The third and fourth assignments have to do with the statements of the plaintiff and of W. C. Old, in which they relate a certain conversation claimed to have been between plaintiff and the engineer, differing from his account of the conversation as brought out on his cross-examination. The attempt to discredit the witness in the manner indicated was the subject of an exception.
The conversation between the engineer and the plaintiff was not offered as a part of the res gestae, neither were the statements sought to be contradicted replies to questions asked by defendant’s counsel on examination in chief, but were answers to questions asked by plaintiff’s counsel on cross-examination with the view of impeachment, and the discrediting of his entire testimony.
*723In Forde v. Commonwealth, 16 Gratt. (57 Va.) 547, it is said: “It is a well settled rule, found in all the text writers upon evidence, that a witness cannot be cross-examined as to any fact which is collateral and irrelevant to the issue merely for the purpose of contradicting him by other evidence if he should deny it, thereby to discredit his testimony. And if a question is put to a witness which is irrelevant or collateral to the issue, his answer cannot be contradicted by the party who asked the question, but is conclusive against him.”

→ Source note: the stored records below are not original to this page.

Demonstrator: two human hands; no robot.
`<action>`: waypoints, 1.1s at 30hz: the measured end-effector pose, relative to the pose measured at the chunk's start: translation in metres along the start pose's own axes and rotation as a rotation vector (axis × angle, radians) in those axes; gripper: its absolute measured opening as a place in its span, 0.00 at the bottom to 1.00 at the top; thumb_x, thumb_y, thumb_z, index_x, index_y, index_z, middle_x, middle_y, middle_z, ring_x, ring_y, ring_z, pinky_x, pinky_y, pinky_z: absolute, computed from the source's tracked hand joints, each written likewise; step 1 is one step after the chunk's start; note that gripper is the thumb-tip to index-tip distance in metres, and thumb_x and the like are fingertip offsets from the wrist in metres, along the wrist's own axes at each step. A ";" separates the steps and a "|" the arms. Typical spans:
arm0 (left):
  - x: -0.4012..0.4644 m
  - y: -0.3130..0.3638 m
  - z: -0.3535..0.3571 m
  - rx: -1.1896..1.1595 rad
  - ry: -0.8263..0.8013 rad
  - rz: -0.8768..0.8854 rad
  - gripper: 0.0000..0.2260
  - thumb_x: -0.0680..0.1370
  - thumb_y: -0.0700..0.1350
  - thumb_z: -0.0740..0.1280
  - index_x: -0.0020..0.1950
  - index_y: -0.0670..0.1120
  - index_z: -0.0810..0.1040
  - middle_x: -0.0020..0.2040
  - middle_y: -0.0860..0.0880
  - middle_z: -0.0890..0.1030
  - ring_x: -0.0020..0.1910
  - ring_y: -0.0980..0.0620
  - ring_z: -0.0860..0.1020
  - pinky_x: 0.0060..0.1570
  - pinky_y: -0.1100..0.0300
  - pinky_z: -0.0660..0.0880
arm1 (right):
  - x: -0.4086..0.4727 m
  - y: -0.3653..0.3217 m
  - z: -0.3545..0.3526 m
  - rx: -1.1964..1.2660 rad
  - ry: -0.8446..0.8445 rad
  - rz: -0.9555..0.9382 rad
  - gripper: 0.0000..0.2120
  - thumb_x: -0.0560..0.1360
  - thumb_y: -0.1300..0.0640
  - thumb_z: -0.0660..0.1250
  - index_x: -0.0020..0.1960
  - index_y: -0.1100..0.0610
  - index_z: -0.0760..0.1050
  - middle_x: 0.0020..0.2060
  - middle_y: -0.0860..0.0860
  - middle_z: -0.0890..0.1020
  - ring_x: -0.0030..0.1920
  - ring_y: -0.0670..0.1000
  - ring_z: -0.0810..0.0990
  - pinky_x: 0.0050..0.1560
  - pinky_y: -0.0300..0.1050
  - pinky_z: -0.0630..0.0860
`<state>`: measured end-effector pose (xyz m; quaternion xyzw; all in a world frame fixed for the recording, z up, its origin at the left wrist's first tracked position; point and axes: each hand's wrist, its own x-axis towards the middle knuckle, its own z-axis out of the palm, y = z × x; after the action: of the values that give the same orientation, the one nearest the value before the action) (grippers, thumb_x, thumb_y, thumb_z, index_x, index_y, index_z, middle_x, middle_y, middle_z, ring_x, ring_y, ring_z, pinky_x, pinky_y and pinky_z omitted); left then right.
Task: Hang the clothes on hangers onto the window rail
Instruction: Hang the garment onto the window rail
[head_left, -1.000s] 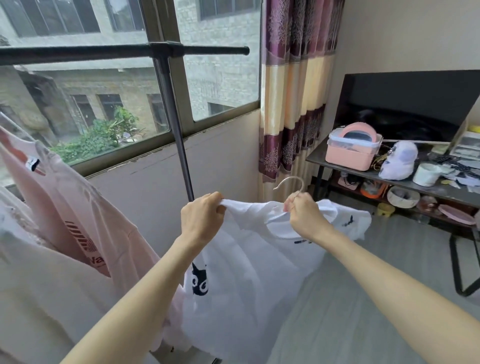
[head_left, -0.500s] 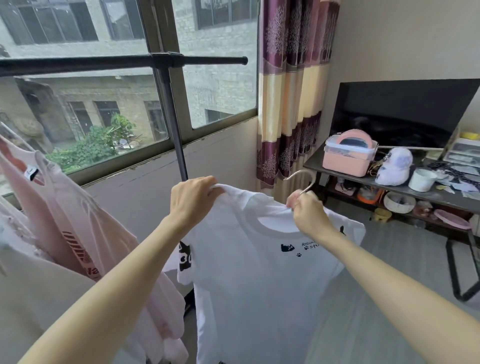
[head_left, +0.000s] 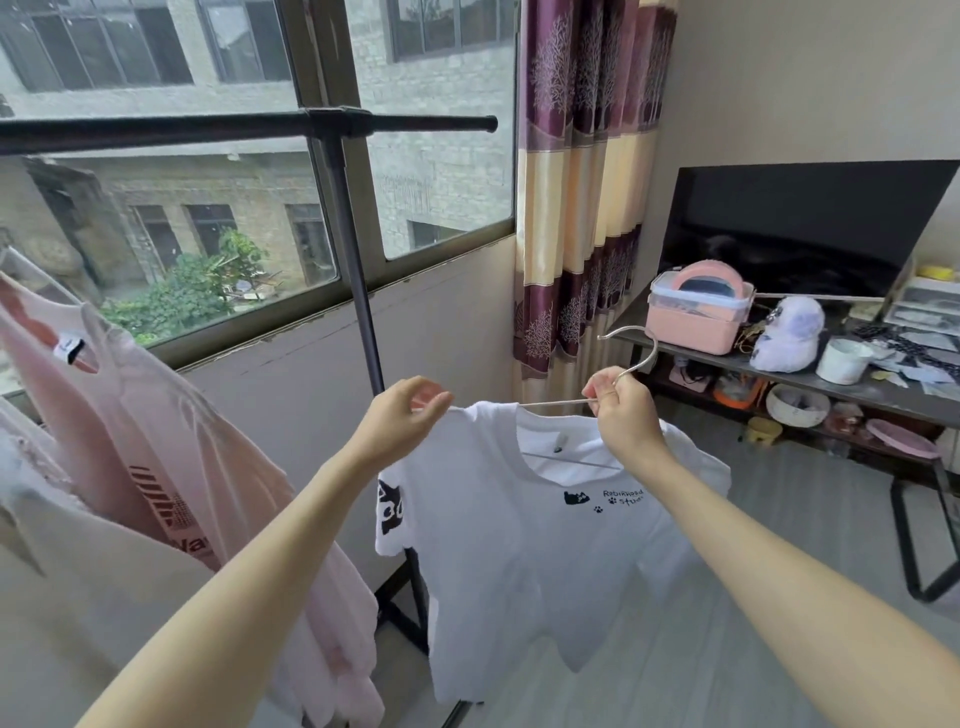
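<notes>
Both arms reach forward from the bottom of the view, forearms bare and nearly straight, the hands meeting at chest height in front of the window. The right hand (head_left: 626, 410) is curled round the neck of a wire hanger (head_left: 631, 358), thumb and fingers pinching it just below the hook, which curves up and to the left above the knuckles. The left hand (head_left: 402, 415) pinches the shoulder of a white T-shirt (head_left: 519, 545) at the hanger's left end, wrist bent slightly, fingertips gathered on the cloth. The shirt hangs from the hanger between the two hands, front facing the person, a small black print on the chest and a black cat face on the left sleeve. It is held well below the black rail (head_left: 208, 130), which crosses the window on an upright pole. A pink shirt (head_left: 156, 467) hangs at the left, beside a pale garment (head_left: 78, 597)
</notes>
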<state>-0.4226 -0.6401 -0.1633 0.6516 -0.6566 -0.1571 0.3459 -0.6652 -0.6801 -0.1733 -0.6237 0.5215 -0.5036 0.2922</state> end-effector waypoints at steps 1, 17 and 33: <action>-0.004 -0.002 0.001 -0.028 -0.032 -0.012 0.11 0.77 0.49 0.65 0.55 0.45 0.78 0.52 0.50 0.79 0.51 0.56 0.75 0.49 0.66 0.66 | 0.001 0.001 -0.001 -0.007 0.021 0.004 0.17 0.80 0.62 0.54 0.34 0.52 0.68 0.32 0.47 0.72 0.36 0.47 0.71 0.42 0.40 0.69; -0.011 -0.024 0.018 0.220 0.279 -0.073 0.11 0.75 0.38 0.60 0.56 0.45 0.75 0.53 0.44 0.77 0.51 0.41 0.76 0.50 0.51 0.70 | 0.009 0.029 -0.042 -0.187 0.145 0.143 0.12 0.79 0.62 0.54 0.40 0.57 0.71 0.34 0.50 0.74 0.44 0.55 0.74 0.46 0.47 0.68; -0.016 -0.001 0.053 0.415 0.214 0.518 0.06 0.74 0.45 0.66 0.48 0.47 0.80 0.40 0.50 0.80 0.38 0.46 0.80 0.44 0.55 0.72 | -0.002 0.005 -0.016 -0.088 0.053 0.108 0.16 0.80 0.60 0.54 0.34 0.51 0.69 0.34 0.50 0.74 0.43 0.54 0.76 0.49 0.50 0.73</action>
<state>-0.4581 -0.6379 -0.2052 0.5325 -0.7782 0.1420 0.3012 -0.6821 -0.6769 -0.1732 -0.5936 0.5833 -0.4801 0.2774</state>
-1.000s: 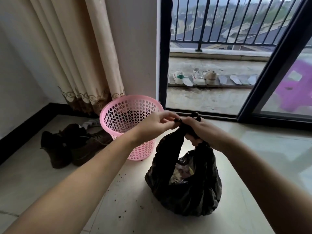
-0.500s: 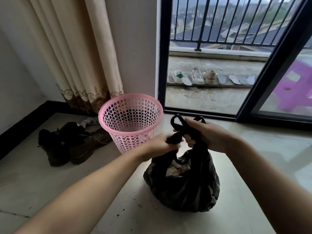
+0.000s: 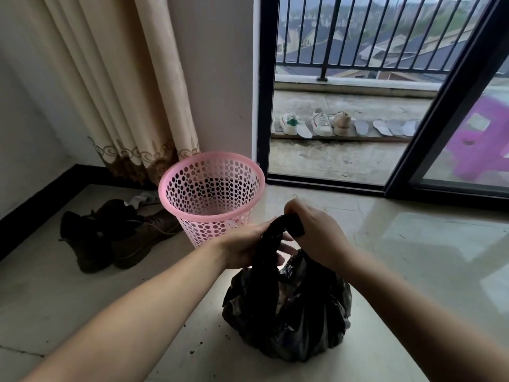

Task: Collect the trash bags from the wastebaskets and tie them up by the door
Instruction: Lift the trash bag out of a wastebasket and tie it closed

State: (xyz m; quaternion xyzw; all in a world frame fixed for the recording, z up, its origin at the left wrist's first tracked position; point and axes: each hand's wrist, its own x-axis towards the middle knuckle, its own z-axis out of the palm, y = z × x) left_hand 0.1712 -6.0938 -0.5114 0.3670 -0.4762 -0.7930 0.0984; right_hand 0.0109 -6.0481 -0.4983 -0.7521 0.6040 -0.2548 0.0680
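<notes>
Pale glossy tiles (image 3: 413, 244) run up to a black-framed sliding door (image 3: 440, 111), and on them, just short of the threshold, sits a black bag (image 3: 289, 321), bulging and crumpled, its mouth partly gathered with a pale scrap of contents showing through a gap near the top. Two bare hands work at its neck. The left hand (image 3: 245, 246) has its fingers curled around a twisted black strip of the bag that rises from the left side; the right hand (image 3: 316, 232) is clamped over the upper end of that same strip, fingers folded down on it (the fingertips themselves are hidden behind the plastic). Both forearms reach in from the bottom corners of the view.

Just beside the bag, to its left and slightly behind, a pink perforated basket (image 3: 212, 194) stands upright with no liner in it. Dark specks of dirt (image 3: 192, 351) are scattered across the tiles near the bag. Further left, a pair of dark boots (image 3: 118, 235) lies against a black skirting, under a cream curtain (image 3: 118, 86) with a brown patterned hem.

Beyond the door, a concrete balcony holds a row of sneakers (image 3: 316, 124) and insoles (image 3: 385, 127) laid out on a ledge, with a black railing (image 3: 358, 37) and rooftops behind. A purple stool (image 3: 479, 144) shows blurred through the glass at right.
</notes>
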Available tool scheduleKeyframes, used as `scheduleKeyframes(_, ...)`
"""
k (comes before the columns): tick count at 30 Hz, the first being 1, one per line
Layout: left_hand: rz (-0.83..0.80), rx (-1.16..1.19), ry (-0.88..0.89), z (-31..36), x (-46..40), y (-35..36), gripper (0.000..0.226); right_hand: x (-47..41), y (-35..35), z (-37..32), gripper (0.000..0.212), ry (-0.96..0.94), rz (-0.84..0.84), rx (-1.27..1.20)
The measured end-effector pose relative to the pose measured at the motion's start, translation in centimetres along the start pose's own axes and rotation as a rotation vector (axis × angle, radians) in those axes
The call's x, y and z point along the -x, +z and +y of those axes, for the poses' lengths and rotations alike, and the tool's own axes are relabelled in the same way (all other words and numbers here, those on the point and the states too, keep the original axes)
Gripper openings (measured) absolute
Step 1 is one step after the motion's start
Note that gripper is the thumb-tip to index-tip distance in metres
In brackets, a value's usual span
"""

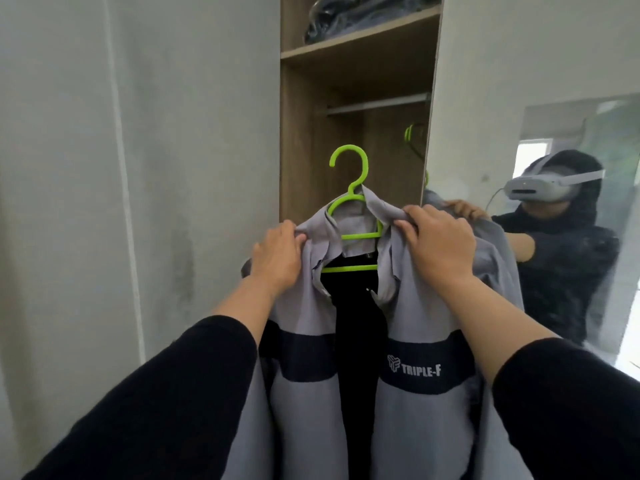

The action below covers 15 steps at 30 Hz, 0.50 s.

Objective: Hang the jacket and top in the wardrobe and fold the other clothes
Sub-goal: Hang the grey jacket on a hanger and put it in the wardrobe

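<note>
Grey jacket [415, 341] on green hanger [349, 188], shoulders pinched by left hand [277, 256] and right hand [438, 244].

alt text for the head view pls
Both hands, left and right, grip the shoulders of a grey jacket on a green hanger, held up before an open wardrobe below its rail.

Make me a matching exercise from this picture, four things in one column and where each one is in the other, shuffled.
Things:
1. hanger
2. rail
3. mirror
4. dark bundle

Places:
A. on the top shelf
B. on the door at right
C. inside the jacket collar
D. across the wardrobe, under the shelf

Pairs: 1-C, 2-D, 3-B, 4-A
</note>
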State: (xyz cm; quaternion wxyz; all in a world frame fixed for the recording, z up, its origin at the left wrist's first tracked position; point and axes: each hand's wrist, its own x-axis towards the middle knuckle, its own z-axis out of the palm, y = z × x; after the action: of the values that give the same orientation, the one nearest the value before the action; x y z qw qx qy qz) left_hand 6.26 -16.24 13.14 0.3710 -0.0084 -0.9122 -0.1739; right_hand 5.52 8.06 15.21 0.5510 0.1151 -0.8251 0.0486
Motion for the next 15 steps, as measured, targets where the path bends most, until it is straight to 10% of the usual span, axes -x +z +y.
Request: scheduleKeyframes(15,0.075,0.068,-0.037,-5.6,-20.6,10.8,0.031,-10.8,13.8,-2.9,0.026,0.036,0.009,0.106)
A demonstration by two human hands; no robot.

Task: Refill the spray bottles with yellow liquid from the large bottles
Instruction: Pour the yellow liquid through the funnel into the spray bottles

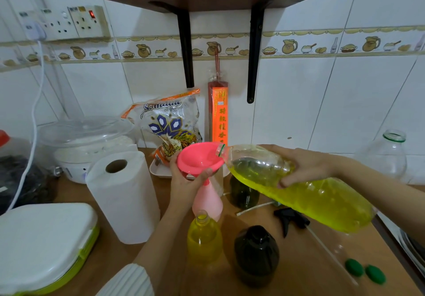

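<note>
- Because the neck of the pink spray bottle [208, 201] is narrow, a pink funnel [199, 158] sits in it, and the left hand [187, 181] steadies that funnel: fingers curl round its underside and stem, thumb lying along the near rim.
- While the funnel is held, the right hand [305, 165] tips the large bottle [299, 187] nearly flat, its open mouth just over the funnel's right rim; fingers wrap over the top of the clear upper part, thumb pressed on the near side.
- Yellow liquid lies along the lower side of the large bottle and seems close to the neck; whether any is flowing yet I cannot tell.
- Both forearms reach in from below, left one rising steeply, right one coming across from the right edge.
- Nearer the camera stand a yellow-filled bottle [204, 238] and a dark bottle [256, 254], both uncapped, probably set aside from the pour.
- A black trigger head [291, 219] and two green caps [365, 270] lie on the wooden counter [299, 272], off to the right, ready for refitting.
</note>
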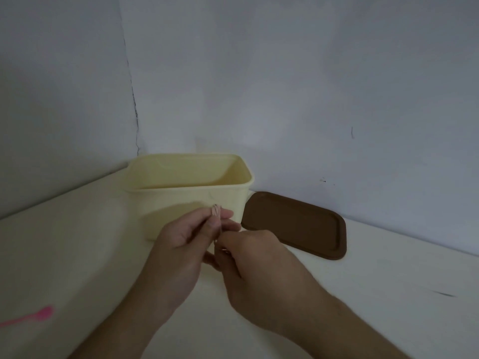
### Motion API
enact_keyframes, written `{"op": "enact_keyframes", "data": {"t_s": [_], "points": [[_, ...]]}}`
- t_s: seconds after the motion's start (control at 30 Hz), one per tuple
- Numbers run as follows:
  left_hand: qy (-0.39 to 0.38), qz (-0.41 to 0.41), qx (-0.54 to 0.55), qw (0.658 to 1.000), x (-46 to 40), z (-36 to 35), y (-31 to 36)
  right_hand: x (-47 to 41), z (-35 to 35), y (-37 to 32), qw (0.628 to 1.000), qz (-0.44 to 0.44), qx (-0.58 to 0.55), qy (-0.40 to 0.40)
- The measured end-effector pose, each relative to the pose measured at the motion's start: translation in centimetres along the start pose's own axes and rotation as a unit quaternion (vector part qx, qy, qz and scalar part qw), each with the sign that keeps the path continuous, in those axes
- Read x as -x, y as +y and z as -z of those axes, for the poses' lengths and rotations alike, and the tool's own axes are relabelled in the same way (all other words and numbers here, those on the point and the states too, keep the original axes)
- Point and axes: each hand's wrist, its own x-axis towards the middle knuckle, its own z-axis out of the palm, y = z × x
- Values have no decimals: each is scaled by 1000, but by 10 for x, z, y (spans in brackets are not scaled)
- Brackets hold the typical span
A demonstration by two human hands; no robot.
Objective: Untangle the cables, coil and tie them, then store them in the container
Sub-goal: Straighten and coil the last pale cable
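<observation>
Two hands meet above the desk's middle, just in front of the container [186,200]. A small pale coil [216,210] sticks up between the left hand's [178,244] thumb and fingertips, which pinch it. The right hand [256,257] has its fingers curled in beside the left; what they grip is hidden. Open and cream-coloured, the container stands near the desk's back edge by the wall corner. Its brown lid [295,225] lies flat just to its right. A pink spoon [33,316] lies at the desk's left edge.
</observation>
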Motion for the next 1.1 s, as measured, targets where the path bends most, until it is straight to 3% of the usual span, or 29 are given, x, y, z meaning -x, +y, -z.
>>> {"op": "enact_keyframes", "data": {"t_s": [0.1, 0.3, 0.47, 0.53, 1.1], "points": [[-59, 32, 3, 998, 0, 1, -2, 1, 4, 3, 996, 27, 8, 87], [-175, 97, 112, 973, -2, 6, 6, 0, 9, 16, 988, 0, -30, 154], [-244, 103, 144, 953, 0, 7, 9, -3, 14, 21, 980, -87, -144, 107], [-238, 101, 128, 957, 0, 9, 7, -3, 14, 22, 976, -76, -183, 85], [-135, 130, 57, 981, 3, 3, 3, -2, -8, 20, 981, -53, -135, 129]]}}
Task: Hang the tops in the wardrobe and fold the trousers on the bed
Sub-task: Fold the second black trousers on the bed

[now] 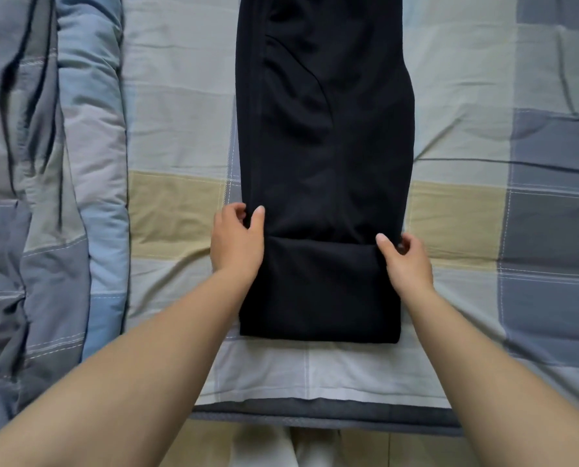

The same principle was subsequently approved in Baltimore & Chesapeake A. R. Co. v. Hudgins, 116 Va. 32, 81 S. E. 49, wherein it is stated: “And accordingly we find it laid down in Greenleaf, ubi supra, that it is not irrelevant to inquire of the witness whether he has not on some former occasion given a different account of a matter of fact, to which he has already testified, in order to lay a foundation for impeaching his testimony by contradicting it. These expressions in the opinion and authority referred to, ‘the testimony given on the trial’ ‘to which he has already testified’, point out the distinction between collateral matter introduced upon cross-examination to lay a foundation for impeaching his testimony by contradicting the witness, and matter which he has testified to in his examination in chief, introduced by himself, and stated to the jury as a part of his own narrative of the transaction.” See also 40 Cyc. 2569.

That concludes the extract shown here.